Cracovia Echi di speranza – ©️ Wojciech Wróbel Photographer
Cracovia Echi di speranza - ©️ Wojciech Wróbel Photographer

On 16 January 2025, in connection with the 80th anniversary of the liberation of the Auschwitz-Birkenau extermination camp on 27 January, the Italian Ambassador to Poland Luca Franchetti Pardo inaugurated at the Italian Cultural Institute of Krakow the exhibition Echoes of Hope: Art and Memory of the Holocaust.

The exhibition, curated by art historian and educator Salvatore Trapani, intends to honour the victims of the camp by exploring their memories, resilience and artistic legacy. In fact, the exhibition seeks to link the clandestine art produced in the concentration camps and the art produced by artists who survived them to the subsequent current of so-called “empathic” contemporary artists in their updated re-elaboration of the memory of the Holocaust.
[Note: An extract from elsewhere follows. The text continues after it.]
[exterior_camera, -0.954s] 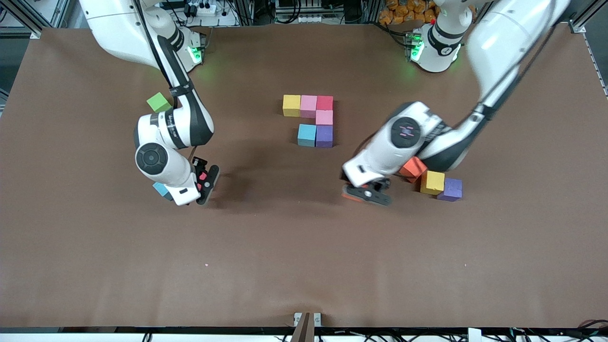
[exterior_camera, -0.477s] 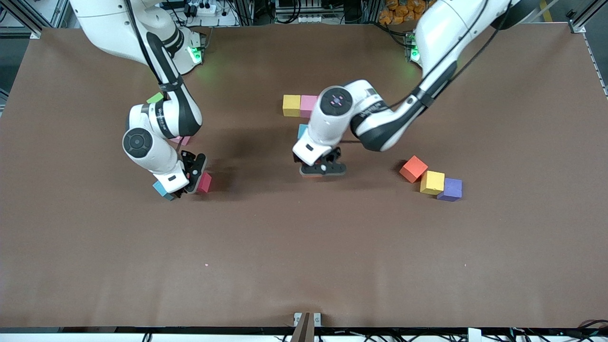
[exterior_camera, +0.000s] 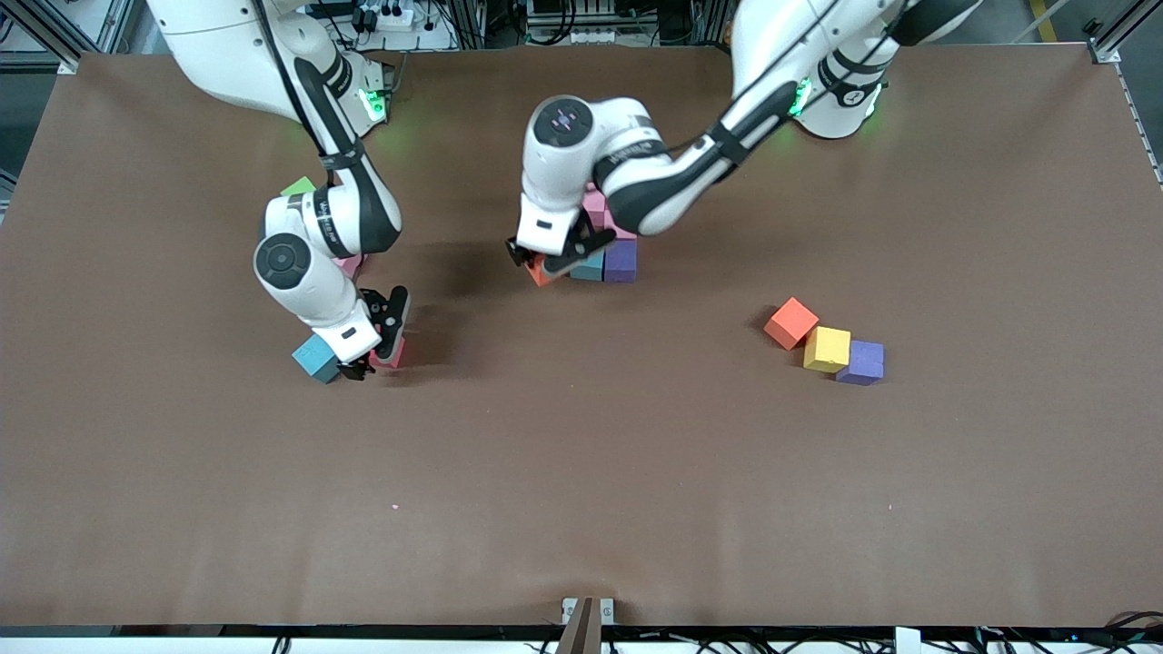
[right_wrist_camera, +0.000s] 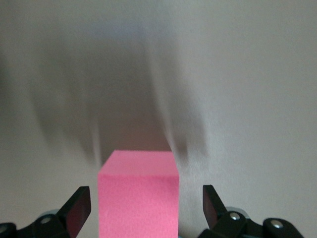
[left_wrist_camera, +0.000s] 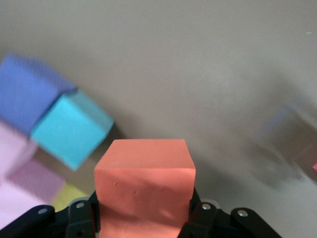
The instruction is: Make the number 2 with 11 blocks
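Left gripper [exterior_camera: 551,263], frame centre: clamped on orange block [left_wrist_camera: 144,191] | seat it flush beside light blue block [left_wrist_camera: 71,128] | Right gripper [exterior_camera: 374,350], centre-left: jaws spread around red block [right_wrist_camera: 138,192].

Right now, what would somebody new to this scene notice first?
Probably the left gripper, shut on an orange cube beside the light blue cube of the half-built number 2 mid-table. Next, the right gripper, open around a red cube beside a teal cube toward the right arm's end. An orange, yellow and purple trio waits toward the left arm's end.
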Controlling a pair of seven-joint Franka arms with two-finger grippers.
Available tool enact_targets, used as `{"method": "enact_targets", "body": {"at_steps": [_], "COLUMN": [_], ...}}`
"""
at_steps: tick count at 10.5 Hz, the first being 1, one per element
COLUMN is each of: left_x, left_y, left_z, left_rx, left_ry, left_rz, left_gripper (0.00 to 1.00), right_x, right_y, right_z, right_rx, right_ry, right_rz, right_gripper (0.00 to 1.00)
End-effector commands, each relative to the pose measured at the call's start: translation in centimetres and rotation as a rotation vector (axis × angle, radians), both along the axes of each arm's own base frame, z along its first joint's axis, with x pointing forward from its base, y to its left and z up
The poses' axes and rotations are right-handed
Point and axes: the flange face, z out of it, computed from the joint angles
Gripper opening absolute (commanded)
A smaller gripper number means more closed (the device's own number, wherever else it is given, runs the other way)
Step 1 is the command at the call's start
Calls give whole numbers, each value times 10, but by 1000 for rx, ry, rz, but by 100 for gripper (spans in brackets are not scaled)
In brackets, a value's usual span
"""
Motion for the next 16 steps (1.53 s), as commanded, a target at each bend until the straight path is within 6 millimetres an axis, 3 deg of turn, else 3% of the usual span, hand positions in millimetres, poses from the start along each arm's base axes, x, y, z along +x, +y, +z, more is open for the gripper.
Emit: {"method": "enact_targets", "body": {"at_steps": [1,2,5,6,7,8,12,16], "left_x": [-30,-45,-44,-36,-39,-39,-38,-32], "left_y": [-23,-30,-33,-28,-29,-27,-22,-15], "left_z": [-16,-28,-54,-61,-70,-78,-95,-109], "left_rx": [11,18,-17,-18,-6,6,34,57], "left_ry": [45,79,154,156,163,169,180,147], "left_rz": [213,301,561,643,659,685,764,758], "left_gripper": [18,16,16,16,16,16,17,17], "right_x": [-4,-3,-4,-3,-3,-2,5,26], "right_y": [-6,-7,-8,-8,-8,-9,-14,-1], "right_z": [-9,-12,-24,-24,-24,-24,-9,31], "right_rx": [-3,-4,-9,-8,-7,-7,7,34], "right_ry": [-9,-15,-20,-30,-30,-30,-43,-30], "right_rz": [22,20,16,16,15,12,-44,-250], "right_gripper": [100,100,100,88,47,28,30,30]}}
Echoes of Hope is therefore a transnational initiative aimed at keeping the memory alive, promoting civic engagement against hatred and intolerance in the present and in the future thanks to a range of eleven contemporary artists of different nationalities (Italian, German, British, Australian, Israeli and American), both living and deceased, with a strong temperament and personality.
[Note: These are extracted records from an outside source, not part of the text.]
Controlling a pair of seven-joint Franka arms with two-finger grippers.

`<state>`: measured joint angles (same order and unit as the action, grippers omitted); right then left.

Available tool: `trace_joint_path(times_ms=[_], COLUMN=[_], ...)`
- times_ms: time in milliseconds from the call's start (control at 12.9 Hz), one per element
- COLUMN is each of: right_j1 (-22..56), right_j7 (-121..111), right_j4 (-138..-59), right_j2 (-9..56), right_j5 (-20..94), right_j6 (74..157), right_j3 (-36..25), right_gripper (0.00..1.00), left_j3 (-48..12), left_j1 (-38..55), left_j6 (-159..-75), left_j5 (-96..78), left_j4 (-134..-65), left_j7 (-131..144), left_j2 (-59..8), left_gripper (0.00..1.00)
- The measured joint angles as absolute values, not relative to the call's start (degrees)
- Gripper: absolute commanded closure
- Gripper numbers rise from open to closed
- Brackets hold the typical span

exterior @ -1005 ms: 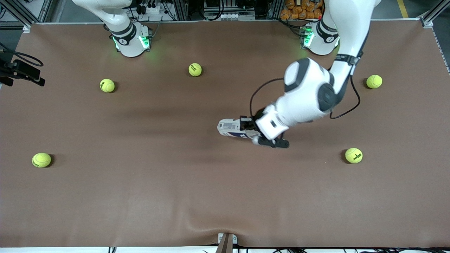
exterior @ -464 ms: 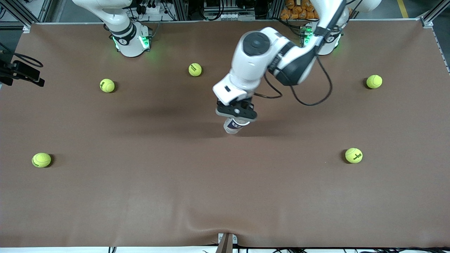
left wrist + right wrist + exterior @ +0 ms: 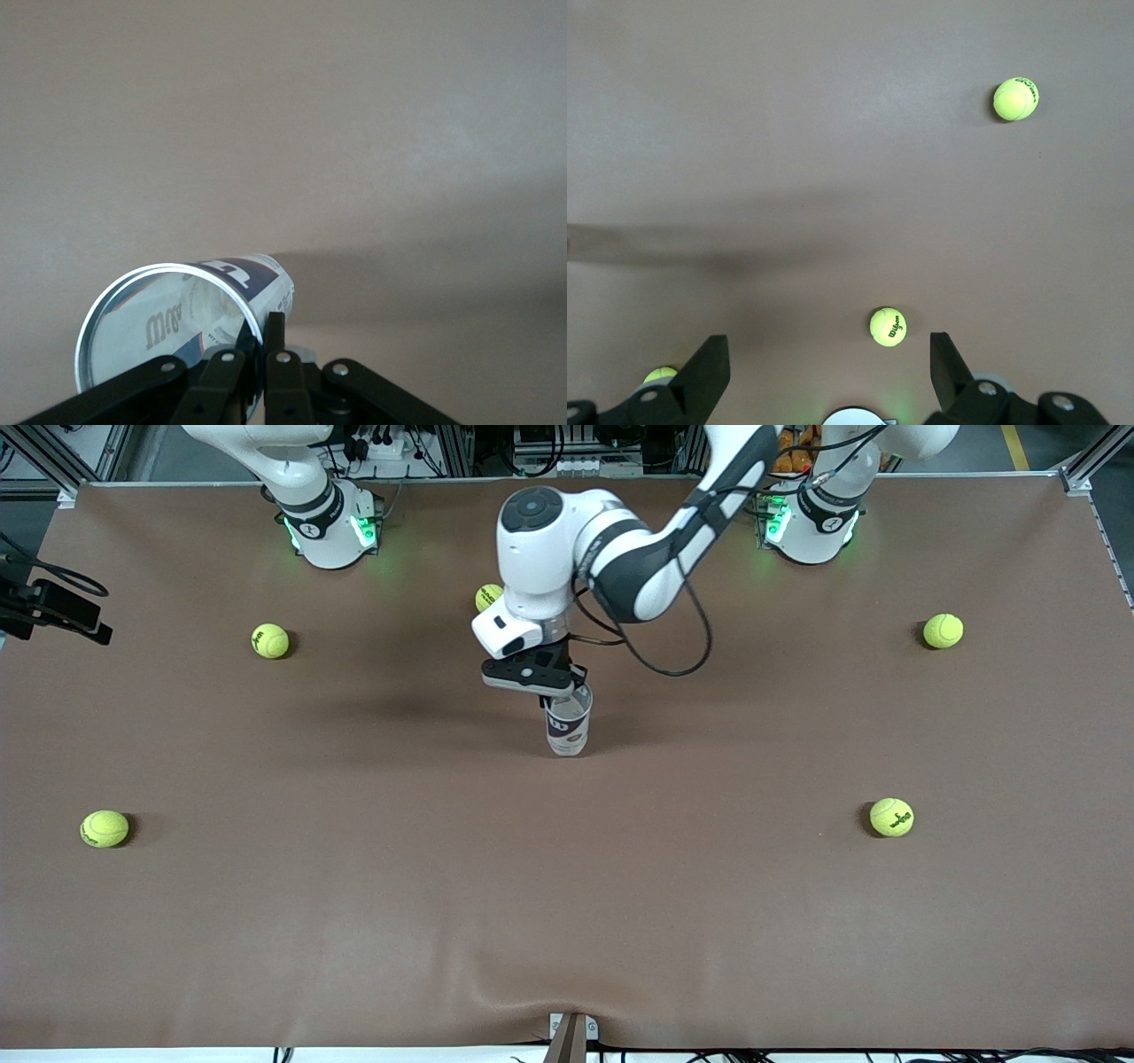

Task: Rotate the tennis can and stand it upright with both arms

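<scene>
Front view, operator, read from its left edge to its right: you have a yellow-green tennis ball (image 3: 104, 828) low down near the right arm's end of the brown cloth-covered table (image 3: 354, 921), then a second yellow-green ball (image 3: 270, 640) nearer the glossy white right arm (image 3: 301, 487), which waits at its green-lit base with its hand out of this view. A third ball (image 3: 488, 595) shows half hidden under the glossy white left arm (image 3: 611, 549), which reaches across from its base at the view's right to the middle of the table.

At that middle you see the slim clear plastic tennis can (image 3: 567, 726) with its white and navy-blue label standing upright on the cloth, open silvery rim up. The black two-finger left gripper (image 3: 556, 695) sits at the can's top, pinched on the rim. Farther toward the left arm's end lie a fourth ball (image 3: 891, 817) nearer the camera and a fifth (image 3: 943, 631) nearer the bases.

Left wrist view gives you the can (image 3: 190, 323) and its round rim close up, with the left gripper (image 3: 260, 341) closed on the can's wall, one finger (image 3: 276, 336) outside it.

Right wrist view shows you the right gripper (image 3: 830, 359) spread wide and holding nothing, high over the table with three balls below, one of them (image 3: 888, 326) between its fingers in the view.
</scene>
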<state>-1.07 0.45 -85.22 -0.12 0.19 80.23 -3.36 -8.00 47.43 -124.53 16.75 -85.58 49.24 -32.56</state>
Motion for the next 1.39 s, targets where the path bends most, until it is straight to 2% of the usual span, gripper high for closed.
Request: trace_joint_path(times_ms=[77,155,695,1005,1391], right_j1=[-1.08,-1.11,-1.61,-1.61,-1.59], right_j7=[0.48,0.51,0.56,0.56,0.56], right_j4=[-85.07,-84.92,-84.42,-84.41,-84.41], right_j2=[-0.14,-0.16,-0.21,-0.21,-0.21], right_j5=[0.08,-0.03,-0.08,-0.08,-0.08], right_j6=[80.25,80.25,80.24,80.24,80.18], right_j3=[-3.43,-3.53,-3.98,-3.98,-3.75], right_gripper=[0.0,0.0,0.0,0.0,0.0], left_j3=[-8.0,-7.9,-7.11,-6.21,-5.85], left_j1=[47.7,47.75,47.38,45.75,36.97], left_j6=[-124.95,-124.9,-123.98,-116.2,-103.4], left_j5=[16.94,17.01,17.04,17.08,16.9], left_j4=[-84.74,-84.1,-79.49,-78.62,-78.39], left_j7=[49.27,49.27,49.27,49.27,46.68], left_j2=[-33.49,-34.06,-33.75,-27.58,-16.57], left_gripper=[0.26,0.0,0.0,0.0,0.0])
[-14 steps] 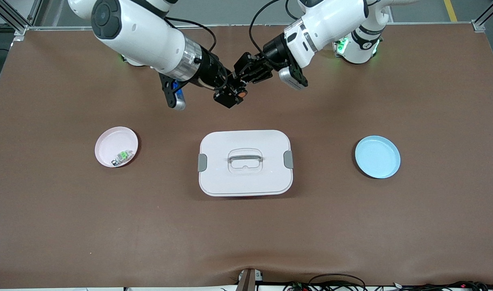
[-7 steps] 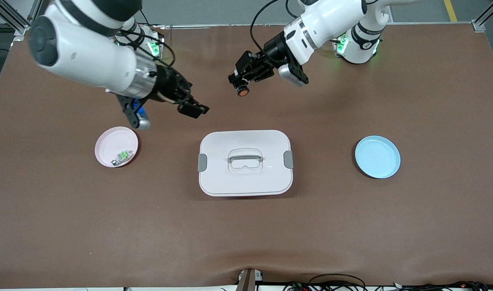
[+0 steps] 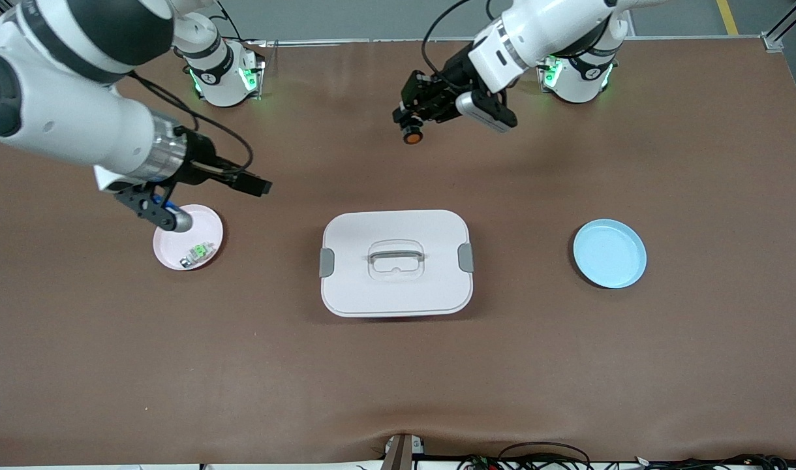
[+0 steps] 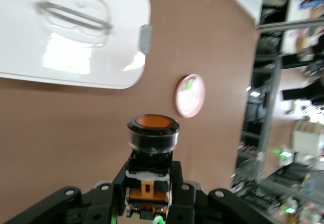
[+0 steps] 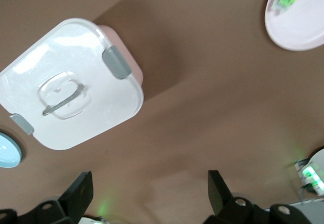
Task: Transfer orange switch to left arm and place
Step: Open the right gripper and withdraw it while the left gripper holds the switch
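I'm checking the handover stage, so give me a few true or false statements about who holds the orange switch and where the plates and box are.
1. The left gripper holds the small black part with the round orange button, the orange switch. True.
2. The right gripper is shut on a switch. False: it is open and empty.
3. The round pink plate holds a small green-and-silver switch. True.
4. The large white lidded box stands open. False: its lid is on.
5. The round blue plate holds the orange switch. False: nothing lies on it.

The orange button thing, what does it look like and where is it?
The orange switch is tiny: a round orange face in a black ring, with a black and orange body underneath. It looks like plastic. The left gripper is shut on that body and holds it up in the air, over bare brown table between the two arm bases. Nothing else touches it.
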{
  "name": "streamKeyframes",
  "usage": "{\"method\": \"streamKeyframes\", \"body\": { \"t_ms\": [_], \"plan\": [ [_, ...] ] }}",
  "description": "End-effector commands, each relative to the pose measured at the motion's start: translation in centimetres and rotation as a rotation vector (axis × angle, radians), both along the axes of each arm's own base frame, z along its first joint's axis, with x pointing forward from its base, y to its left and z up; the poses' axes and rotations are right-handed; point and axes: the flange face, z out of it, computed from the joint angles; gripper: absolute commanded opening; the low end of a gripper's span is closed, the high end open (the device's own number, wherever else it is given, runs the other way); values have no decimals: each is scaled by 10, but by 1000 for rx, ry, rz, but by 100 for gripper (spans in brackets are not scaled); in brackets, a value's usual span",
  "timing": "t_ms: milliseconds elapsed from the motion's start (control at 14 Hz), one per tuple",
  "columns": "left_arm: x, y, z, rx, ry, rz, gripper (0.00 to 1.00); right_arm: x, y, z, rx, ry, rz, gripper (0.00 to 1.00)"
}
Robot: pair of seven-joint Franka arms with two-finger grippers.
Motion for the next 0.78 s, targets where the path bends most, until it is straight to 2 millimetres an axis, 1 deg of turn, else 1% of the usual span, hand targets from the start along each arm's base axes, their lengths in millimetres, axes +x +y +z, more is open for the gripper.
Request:
{"method": "streamKeyframes", "body": {
  "t_ms": [0, 142, 214, 285, 499, 570, 641, 712],
  "plan": [
    [16, 34, 40, 95, 27, -66, 9, 9, -41, 4, -34, -49, 140, 100],
    [30, 62, 60, 172, 63, -109, 9, 13, -64, 1, -104, -89, 278, 100],
    [35, 79, 65, 215, 81, -116, 9, 16, -77, 2, -120, -106, 341, 100],
    [38, 92, 68, 253, 96, -129, 9, 19, -91, 2, -113, -119, 389, 100],
    [55, 143, 71, 395, 108, -159, 8, 27, -132, 1, -133, -135, 488, 100],
    [59, 157, 74, 429, 110, -162, 8, 28, -143, 1, -151, -139, 538, 100],
    [63, 173, 74, 471, 119, -147, 8, 30, -152, 2, -166, -143, 585, 100],
    [65, 184, 72, 528, 121, -144, 8, 33, -165, -2, -170, -140, 628, 100]
  ]
}}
“We are perhaps the last generation to have had direct contact with the survivors. We therefore have the fundamental task of remembering and passing on what the direct witnesses have told us,” Ambassador Franchetti Pardo recalled, concluding how “the two dimensions of this exhibition, linked to the past and present, lead us to reflect on how we are the link between the past and the present. Only we can ensure this connection through our sensitivity, our culture and our civil commitment to keeping the memory of the Shoah alive”.
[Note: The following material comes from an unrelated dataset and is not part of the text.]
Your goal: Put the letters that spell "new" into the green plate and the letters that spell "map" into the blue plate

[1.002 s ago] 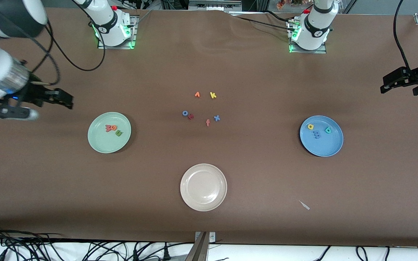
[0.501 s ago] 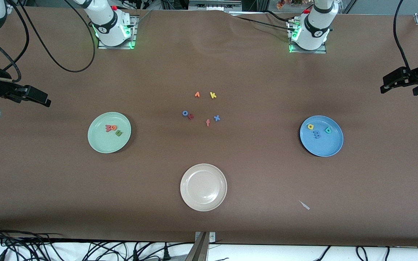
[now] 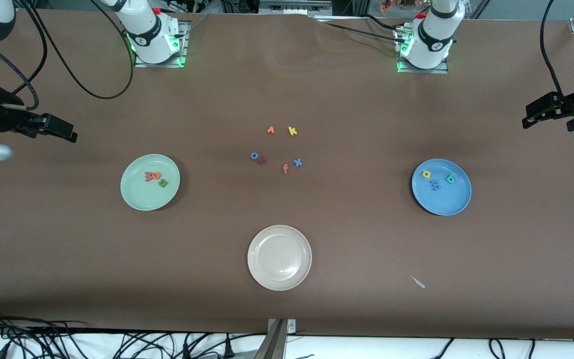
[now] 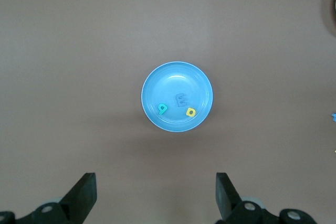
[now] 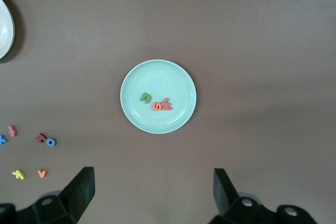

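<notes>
Looking at the green plate [image 3: 150, 182], you see the 3 letters n [image 3: 163, 183], e [image 3: 155, 175] and w [image 3: 148, 176] lying in it. The m [image 3: 435, 185], a [image 3: 426, 174] and p [image 3: 450, 179] lie in the blue plate [image 3: 441, 199], toward the left arm's end from the green plate. Both jobs look done. The right gripper [image 5: 152, 192] hangs high by the green plate, jaws wide apart and empty. The left gripper [image 4: 155, 195] waits by the blue plate, also wide apart.

High front camera over whole table [image 3: 287, 89]; wrist cameras straight down, each above one plate.
</notes>
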`<state>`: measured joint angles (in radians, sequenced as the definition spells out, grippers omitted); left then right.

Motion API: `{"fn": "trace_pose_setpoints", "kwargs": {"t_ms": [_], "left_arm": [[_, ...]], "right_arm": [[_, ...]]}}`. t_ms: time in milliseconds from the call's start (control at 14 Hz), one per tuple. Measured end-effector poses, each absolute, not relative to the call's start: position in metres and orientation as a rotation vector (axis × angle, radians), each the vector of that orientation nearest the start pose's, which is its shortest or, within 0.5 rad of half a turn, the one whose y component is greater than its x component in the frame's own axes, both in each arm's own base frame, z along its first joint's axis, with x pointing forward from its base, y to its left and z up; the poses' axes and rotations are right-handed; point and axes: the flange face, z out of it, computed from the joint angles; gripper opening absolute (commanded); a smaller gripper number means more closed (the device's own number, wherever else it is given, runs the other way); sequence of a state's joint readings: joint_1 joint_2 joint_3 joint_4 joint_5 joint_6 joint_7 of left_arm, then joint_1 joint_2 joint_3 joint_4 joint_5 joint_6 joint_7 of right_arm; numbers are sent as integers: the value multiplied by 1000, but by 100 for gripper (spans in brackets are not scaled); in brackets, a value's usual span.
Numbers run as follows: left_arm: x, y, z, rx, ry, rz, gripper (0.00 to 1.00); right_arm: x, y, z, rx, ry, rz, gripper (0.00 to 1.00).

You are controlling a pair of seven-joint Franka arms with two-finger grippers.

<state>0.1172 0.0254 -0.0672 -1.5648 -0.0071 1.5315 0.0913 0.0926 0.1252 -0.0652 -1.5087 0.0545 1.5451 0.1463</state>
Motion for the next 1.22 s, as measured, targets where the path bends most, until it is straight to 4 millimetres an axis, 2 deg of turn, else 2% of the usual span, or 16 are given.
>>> {"fn": "trace_pose_setpoints", "kwargs": {"t_ms": [644, 931, 1217], "left_arm": [[557, 28, 610, -3153, 65, 92, 100], [557, 28, 610, -3153, 65, 93, 100], [557, 28, 610, -3153, 65, 93, 100]], "right_arm": [[584, 28, 579, -3096, 83, 186, 100], [584, 41, 593, -3117, 35, 142, 100], [584, 48, 594, -3124, 14, 137, 100]]}}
The exhibition, sponsored by the Italian Embassy in Warsaw, was supported by the State Museum of Auschwitz-Birkenau and the Museum of Sachsenhausen (Brandenburg, Germany) thanks to the loan of drawings made by prisoners interned in the two camps. The Centro Studi per la Stagione dei Movimenti of Parma and the Goethe-Institut of Krakow are also partners of the project. The inauguration was attended by the Director of the Italian Cultural Institute Matteo Ogliari, the educational director of the Auschwitz-Birkenau Museum Michele Andreola, together with many exhibited artists, the Director of the Goethe-Institut iof Krakow Claus Heimes and the curator Salvatore Trapani.

The exhibition will remain open until 14 March 2025.